» Work required
Scan the material below for "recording", then return each line that contains it.

** Given information follows **

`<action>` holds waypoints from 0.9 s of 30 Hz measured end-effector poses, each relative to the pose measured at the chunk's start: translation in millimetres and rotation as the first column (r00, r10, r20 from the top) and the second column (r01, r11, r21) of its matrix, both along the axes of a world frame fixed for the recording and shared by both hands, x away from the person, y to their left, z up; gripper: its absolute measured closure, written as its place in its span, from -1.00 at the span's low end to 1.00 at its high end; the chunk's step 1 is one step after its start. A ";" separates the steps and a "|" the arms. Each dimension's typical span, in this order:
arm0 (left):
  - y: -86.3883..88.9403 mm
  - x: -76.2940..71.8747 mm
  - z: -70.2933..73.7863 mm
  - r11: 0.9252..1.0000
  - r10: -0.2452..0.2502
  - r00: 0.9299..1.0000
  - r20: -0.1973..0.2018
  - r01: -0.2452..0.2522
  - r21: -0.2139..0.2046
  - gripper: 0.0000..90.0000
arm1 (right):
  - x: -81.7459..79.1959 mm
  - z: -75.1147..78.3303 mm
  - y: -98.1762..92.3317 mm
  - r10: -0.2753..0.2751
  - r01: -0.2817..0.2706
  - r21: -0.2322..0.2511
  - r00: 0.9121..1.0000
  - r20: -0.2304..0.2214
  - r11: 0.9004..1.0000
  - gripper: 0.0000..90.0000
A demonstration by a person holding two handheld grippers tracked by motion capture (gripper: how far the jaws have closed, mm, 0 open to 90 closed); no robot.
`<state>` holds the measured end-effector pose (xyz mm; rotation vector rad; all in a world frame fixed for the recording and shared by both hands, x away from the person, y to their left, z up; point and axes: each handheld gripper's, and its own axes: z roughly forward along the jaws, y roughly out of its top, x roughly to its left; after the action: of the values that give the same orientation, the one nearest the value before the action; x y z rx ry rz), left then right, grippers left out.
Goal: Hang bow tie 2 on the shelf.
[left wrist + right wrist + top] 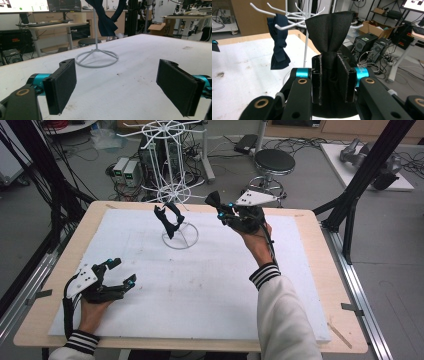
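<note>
A white wire rack (pixel 170 175) with hook arms stands at the back of the table on a ring base (pixel 96 58). A dark navy bow tie (pixel 169 219) (pixel 278 42) hangs from one of its hooks. My right gripper (pixel 220 206) (pixel 333 75) is raised to the right of the rack, shut on the knot of a black bow tie (pixel 331 30), whose wing fans out above the jaws. My left gripper (pixel 122 272) (pixel 116 87) rests low at the table's front left, open, with nothing between its pads (pixel 63 83).
A white foam sheet (pixel 200 280) covers the wooden table (pixel 45 305). Behind the table stand a black stool (pixel 274 162), computer boxes (pixel 126 170) and loose cables. Black frame posts (pixel 365 170) rise at the right.
</note>
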<state>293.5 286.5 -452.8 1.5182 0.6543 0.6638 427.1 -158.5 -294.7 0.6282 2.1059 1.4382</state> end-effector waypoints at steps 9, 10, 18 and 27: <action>0.2 0.0 -0.1 1.000 0.000 1.000 -0.001 0.000 -0.003 -0.63 | 1.2 8.9 4.2 -0.023 0.023 0.007 1.000 0.021 1.000 0.68; 0.2 0.0 -0.1 1.000 0.000 1.000 -0.001 0.000 -0.004 -0.63 | 1.8 9.0 4.7 -0.023 0.023 0.006 0.999 0.025 1.000 0.68; 0.3 0.2 -0.1 1.000 0.000 1.000 -0.003 0.000 -0.007 -0.63 | 3.1 13.7 10.0 -0.023 0.022 0.008 0.999 0.039 1.000 0.68; 0.6 0.2 -0.1 1.000 0.000 1.000 -0.004 0.000 -0.008 -0.63 | 6.5 17.5 15.8 -0.024 0.023 0.022 0.998 0.058 0.999 0.68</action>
<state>293.7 287.0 -453.0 1.5123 0.6595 0.6579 433.6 -142.7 -277.2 0.6101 2.0345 1.4506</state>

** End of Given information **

» Response for this exercise
`<action>` holds waypoints from 0.9 s of 30 Hz measured end-effector poses, each relative to the pose measured at the chunk's start: translation in millimetres and rotation as the first column (r00, r10, r20 from the top) and the second column (r01, r11, r21) of its matrix, both along the axes of a world frame fixed for the recording and shared by both hands, x away from the person, y to their left, z up; gripper: its absolute measured closure, written as its place in its span, from -1.00 at the span's low end to 1.00 at its high end; the chunk's step 1 is one step after its start. A ";" separates the steps and a "|" the arms. Each dimension's typical span, in this order:
`<state>` holds the measured end-effector pose (xyz mm; rotation vector rad; all in a world frame fixed for the recording and shared by both hands, x away from the person, y to their left, z up; point and axes: each handheld gripper's, and its own axes: z roughly forward along the jaws, y roughly out of its top, x roughly to its left; after the action: of the values that give the same orientation, the one nearest the value before the action; x y z rx ry rz), left then right, grippers left out.

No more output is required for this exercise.